However, ceramic materials such as ITO have poor flexibility. Therefore, when a resin film is used as the substrate material, it is difficult for the conductive layer using ITO to follow the flexibility of the substrate. For this reason, there is a high possibility that the conductive layer is damaged. A case where the liquid crystal display device does not operate easily occurs.

Further, solar cells using carbon nanotubes as electrode films have attracted attention.
For example, a dye-sensitized solar characterized in that a nanocarbon film made of fibrous carbon having a diameter of nanometer size selected from the group of single wall carbon nanotubes, multiwall carbon nanotubes, and carbon nanofibers is used as an electrode. A battery has been proposed (Japanese Patent Application Laid-Open No. 2004-111216).

Further, a dye-sensitized solar cell electrode substrate having a transparent substrate and a transparent electrode formed on one side of the transparent substrate, the transparent electrode being formed on the transparent substrate, For example, a transparent first conductive layer made of a metal oxide such as ITO or ZnO, a second conductive layer made of a metal such as Pt, Au, or Ni formed on the first conductive layer, and the second For a dye-sensitized solar cell, comprising a third conductive layer formed on a conductive layer, for example, one or two or more carbons selected from the group consisting of fullerenes, fullerene derivatives and carbon nanotubes An electrode substrate, a photoelectrode substrate having a porous semiconductor electrode made of semiconductor fine particles having a dye supported on the surface, a counter electrode substrate disposed opposite to the photoelectrode substrate, the photoelectrode substrate, and the counter electrode substrate, Electrolysis intervening between Proposed is a dye-sensitized solar cell comprising a layer, wherein the photoelectrode substrate is the electrode substrate for a dye-sensitized solar cell (Japanese Patent Laid-Open No. 2005). -142088).

In a solar cell in which a p-type semiconductor material and an n-type semiconductor material are pn-junction or pin-junction, the p-type semiconductor material or the n-type semiconductor material is in a state where a plurality of carbon nanotubes are electrically connected to each other.
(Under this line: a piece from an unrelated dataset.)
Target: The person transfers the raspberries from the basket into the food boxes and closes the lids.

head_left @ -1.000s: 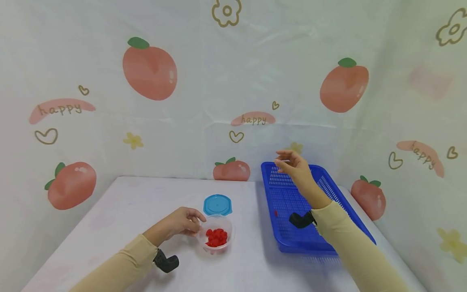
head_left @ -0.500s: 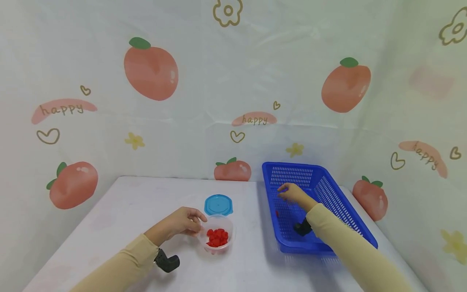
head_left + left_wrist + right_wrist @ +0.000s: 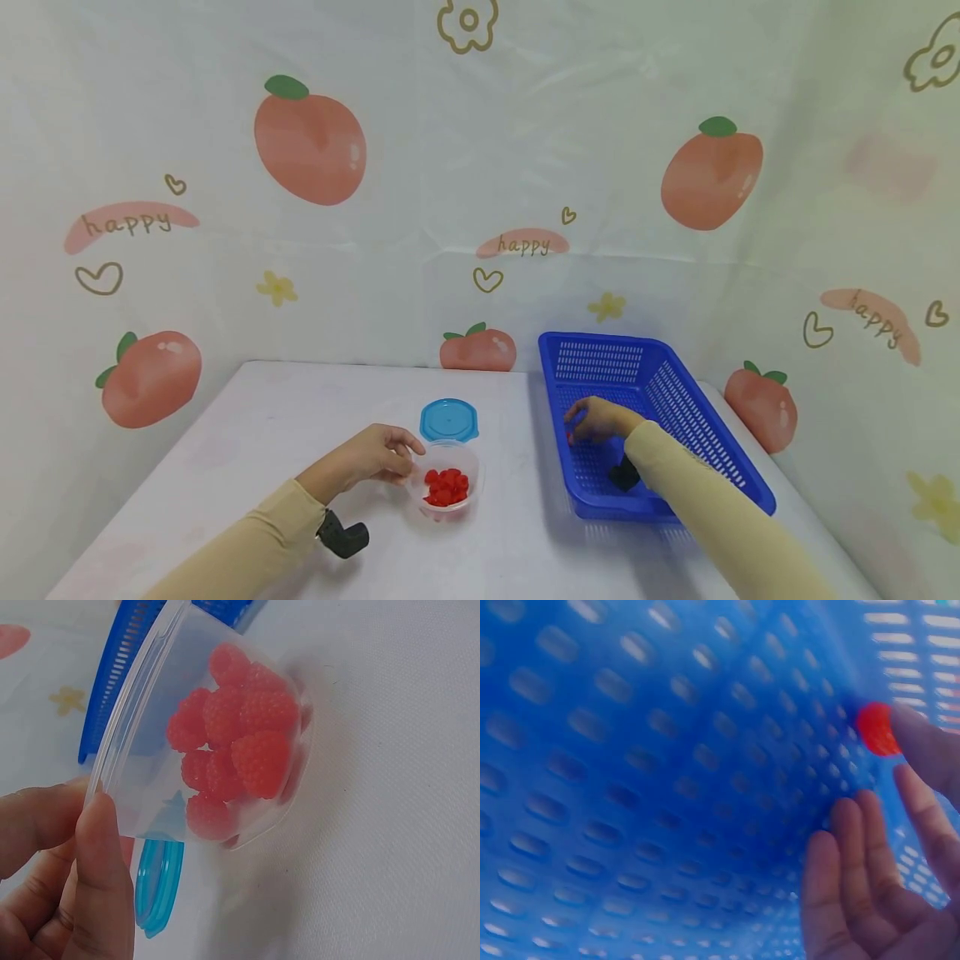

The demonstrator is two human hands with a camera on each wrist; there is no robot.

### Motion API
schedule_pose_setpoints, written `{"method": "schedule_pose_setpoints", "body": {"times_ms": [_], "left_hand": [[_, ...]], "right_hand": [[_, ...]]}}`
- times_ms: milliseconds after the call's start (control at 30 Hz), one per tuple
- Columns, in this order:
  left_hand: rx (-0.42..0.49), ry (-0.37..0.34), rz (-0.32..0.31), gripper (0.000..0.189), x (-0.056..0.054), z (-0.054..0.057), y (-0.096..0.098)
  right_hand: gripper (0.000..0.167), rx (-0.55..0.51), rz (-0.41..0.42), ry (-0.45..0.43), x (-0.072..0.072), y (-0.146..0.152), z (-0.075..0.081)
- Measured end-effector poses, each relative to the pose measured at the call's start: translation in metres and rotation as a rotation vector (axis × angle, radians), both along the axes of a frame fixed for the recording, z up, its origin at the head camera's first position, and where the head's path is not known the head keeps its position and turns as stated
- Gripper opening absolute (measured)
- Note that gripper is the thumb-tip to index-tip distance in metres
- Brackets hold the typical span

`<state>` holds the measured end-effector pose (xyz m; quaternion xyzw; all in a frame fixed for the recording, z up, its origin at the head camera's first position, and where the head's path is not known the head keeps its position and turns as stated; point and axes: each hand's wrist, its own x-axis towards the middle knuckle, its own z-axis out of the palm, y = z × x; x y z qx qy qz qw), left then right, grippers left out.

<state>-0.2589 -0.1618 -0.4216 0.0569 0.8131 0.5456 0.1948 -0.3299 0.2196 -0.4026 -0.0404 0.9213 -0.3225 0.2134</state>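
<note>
My left hand pinches the rim of a clear plastic tub between thumb and fingers. Inside the tub, several red raspberries lie at the bottom. Over on the right, my right hand is down inside a blue perforated plastic basket, close to its left wall. A single raspberry rests in the basket's corner, partly hidden behind my right thumb. In the right wrist view the fingers are spread and do not close round that raspberry.
A blue lid lies on the white tabletop just behind the tub. Tall side walls of the basket surround my right hand. A fruit-patterned cloth hangs behind the table and continues along the sides.
My right hand has come down from above the basket's far end into the basket, towards the raspberry by the left wall. The left hand and tub have stayed in place.
</note>
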Motion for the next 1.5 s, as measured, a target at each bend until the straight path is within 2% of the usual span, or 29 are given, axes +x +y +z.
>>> {"method": "schedule_pose_setpoints", "body": {"times_ms": [567, 700, 800, 933, 1033, 1167, 1267, 1500], "left_hand": [[0.001, -0.015, 0.016, 0.025, 0.001, -0.001, 0.002], [-0.013, -0.013, 0.024, 0.025, 0.001, -0.003, 0.003], [-0.017, -0.012, 0.027, 0.026, 0.002, -0.003, 0.003], [-0.019, -0.011, 0.025, 0.025, 0.002, -0.003, 0.003], [-0.019, -0.012, 0.023, 0.025, 0.002, -0.004, 0.003], [-0.012, -0.011, 0.016, 0.025, 0.002, -0.003, 0.003], [-0.013, -0.008, 0.015, 0.025, 0.001, -0.002, 0.003], [-0.013, -0.013, 0.03, 0.026, 0.001, 0.001, 0.002]], "right_hand": [[0.02, 0.011, 0.002, 0.003, -0.003, 0.0, -0.015], [0.019, 0.007, 0.043, -0.006, -0.006, 0.003, -0.017], [0.019, 0.011, 0.056, -0.009, -0.008, 0.003, -0.018], [0.02, 0.016, 0.01, -0.006, -0.006, 0.001, -0.016], [0.021, 0.014, 0.004, 0.011, -0.002, 0.0, -0.012], [0.019, 0.01, 0.037, 0.041, 0.0, 0.003, -0.001], [0.017, -0.053, 0.066, 0.064, -0.003, 0.006, 0.007], [0.02, -0.373, 0.077, 0.091, -0.007, 0.012, 0.033]]}}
There has been proposed a solar cell characterized in that it is made of a structure film arranged in the form of JP-A-2006-237204.
JP2004-202948 JP 2005-255985 JP2004-1111216 JP 2005-142088 A JP 2006-237204 A

Now, all of the above proposed techniques still have problems in terms of durability.

Therefore, the first problem to be solved by the present invention is to provide a device with high durability.

The second problem to be solved by the present invention is to provide a high-quality liquid crystal display device that is flexible, hardly damaged, durable, and hardly causes malfunction.

A third problem to be solved by the present invention is to provide a low-cost and highly durable solar cell device.

The above issues are
A device having a conductive layer comprising:
The conductive layer is
Having entangled single-walled carbon nanotubes and fullerenes,
This is solved by a device characterized by having no binder resin.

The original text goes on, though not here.